*Task prompt*:
Please set down each of the lines below once more, exactly, omitting all pictures.

=== Begin Enclosure ===

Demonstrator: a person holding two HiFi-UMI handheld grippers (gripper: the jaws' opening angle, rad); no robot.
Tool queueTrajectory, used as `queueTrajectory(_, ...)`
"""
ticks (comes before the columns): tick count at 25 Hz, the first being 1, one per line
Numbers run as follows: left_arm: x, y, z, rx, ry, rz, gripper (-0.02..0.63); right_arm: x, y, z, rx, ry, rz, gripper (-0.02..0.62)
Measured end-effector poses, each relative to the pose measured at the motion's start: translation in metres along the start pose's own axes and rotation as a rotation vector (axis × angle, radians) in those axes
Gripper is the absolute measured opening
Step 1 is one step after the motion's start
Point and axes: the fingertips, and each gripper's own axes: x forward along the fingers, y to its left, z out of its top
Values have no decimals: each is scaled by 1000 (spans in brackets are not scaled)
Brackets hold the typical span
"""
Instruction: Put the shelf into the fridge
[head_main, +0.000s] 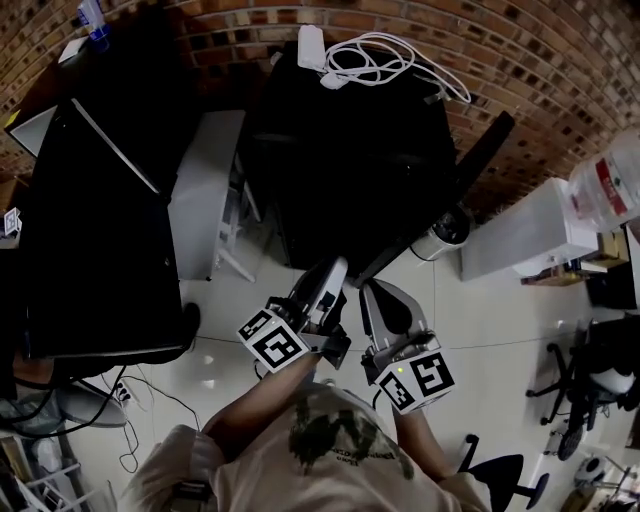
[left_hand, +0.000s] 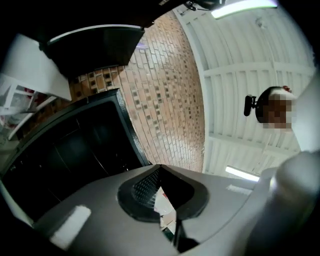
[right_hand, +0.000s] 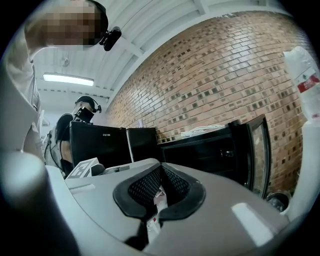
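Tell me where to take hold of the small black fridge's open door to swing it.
Grip the tall free edge of the open black door, coming from the person's side. It stands swung out at the right of the small black fridge, hinged at the cabinet, so that outer edge looks exposed and slim enough to pinch.

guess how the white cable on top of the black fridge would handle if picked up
The white cable lies in loose loops, so it is probably floppy and would sag. It looks thin, so likely light. The white block at one end may drag along.
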Motion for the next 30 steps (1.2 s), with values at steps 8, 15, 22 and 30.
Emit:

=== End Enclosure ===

*Written solution*:
Demonstrator: a person holding two HiFi-UMI handheld grippers (gripper: the jaws' opening angle, rad); no robot.
Tool queueTrajectory, used as `queueTrajectory(_, ...)`
"""
ticks (comes before the columns): tick count at 25 Hz, the first being 1, one per line
Numbers run as follows: left_arm: x, y, z, rx, ry, rz, gripper (-0.02..0.63); right_arm: x, y, z, rx, ry, rz, gripper (-0.02..0.62)
Measured end-effector poses, each relative to the pose measured at the motion's start: translation in metres along the start pose's own axes and rotation as a rotation vector (axis × angle, radians) in those axes
Gripper is the absolute measured opening
Step 1 is one step after the motion's start
Point and axes: the fingertips, and each gripper's own axes: x forward along the fingers, y to its left, z out of its top
Values have no decimals: each is scaled by 1000 (spans in brackets are not scaled)
Brackets hold the typical span
"""
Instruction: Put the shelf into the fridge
[head_main, +0.000s] 
[left_hand, +0.000s] 
[right_hand, +0.000s] 
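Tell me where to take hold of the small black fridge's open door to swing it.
Grip the tall free edge of the open black door, coming from the person's side. It stands swung out at the right of the small black fridge, hinged at the cabinet, so that outer edge looks exposed and slim enough to pinch.

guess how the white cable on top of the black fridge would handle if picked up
The white cable lies in loose loops, so it is probably floppy and would sag. It looks thin, so likely light. The white block at one end may drag along.
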Motion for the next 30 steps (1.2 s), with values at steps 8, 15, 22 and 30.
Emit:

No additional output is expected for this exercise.